## Task details
Which lines of the data include the string "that"? List them all.

## Information provided

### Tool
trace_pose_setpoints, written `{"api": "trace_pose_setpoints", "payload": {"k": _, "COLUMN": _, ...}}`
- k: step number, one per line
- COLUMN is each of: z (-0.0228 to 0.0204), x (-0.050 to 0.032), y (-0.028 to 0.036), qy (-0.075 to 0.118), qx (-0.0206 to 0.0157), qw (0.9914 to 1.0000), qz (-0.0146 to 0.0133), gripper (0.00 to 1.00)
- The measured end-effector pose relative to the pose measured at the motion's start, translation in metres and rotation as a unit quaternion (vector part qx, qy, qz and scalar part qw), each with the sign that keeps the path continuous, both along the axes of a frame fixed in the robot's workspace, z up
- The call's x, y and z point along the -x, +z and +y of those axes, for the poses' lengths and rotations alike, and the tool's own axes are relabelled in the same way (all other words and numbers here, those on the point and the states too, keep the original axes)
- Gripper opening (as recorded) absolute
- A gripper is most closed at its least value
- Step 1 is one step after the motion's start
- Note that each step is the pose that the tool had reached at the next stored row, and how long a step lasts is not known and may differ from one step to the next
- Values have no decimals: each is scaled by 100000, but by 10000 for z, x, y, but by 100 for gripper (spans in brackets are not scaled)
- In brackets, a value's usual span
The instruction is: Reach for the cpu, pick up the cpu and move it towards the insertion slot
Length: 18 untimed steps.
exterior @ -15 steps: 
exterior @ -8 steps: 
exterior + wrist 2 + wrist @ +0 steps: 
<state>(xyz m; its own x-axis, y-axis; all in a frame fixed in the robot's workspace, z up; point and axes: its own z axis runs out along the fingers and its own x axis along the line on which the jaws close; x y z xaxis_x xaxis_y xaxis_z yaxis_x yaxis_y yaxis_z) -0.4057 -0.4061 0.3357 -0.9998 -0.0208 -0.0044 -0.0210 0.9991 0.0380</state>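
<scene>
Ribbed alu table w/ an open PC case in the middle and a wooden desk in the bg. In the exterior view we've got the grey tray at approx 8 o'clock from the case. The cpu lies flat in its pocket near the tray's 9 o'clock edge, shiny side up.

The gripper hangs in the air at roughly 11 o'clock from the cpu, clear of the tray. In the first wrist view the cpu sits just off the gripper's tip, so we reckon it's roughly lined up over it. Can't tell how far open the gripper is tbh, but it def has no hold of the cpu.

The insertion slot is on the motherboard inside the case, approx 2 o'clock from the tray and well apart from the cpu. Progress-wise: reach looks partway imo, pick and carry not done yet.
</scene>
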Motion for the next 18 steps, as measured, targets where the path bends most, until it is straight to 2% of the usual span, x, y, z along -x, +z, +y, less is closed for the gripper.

## Result of the task
- The measured end-effector pose relative to the pose measured at the motion's start, translation in metres and rotation as a unit quaternion (vector part qx, qy, qz and scalar part qw), each with the sign that keeps the path continuous, both along the axes of a frame fixed in the robot's workspace, z up
- Note that each step is the pose that the tool had reached at the next stored row, and how long a step lasts is not known and may differ from one step to the next

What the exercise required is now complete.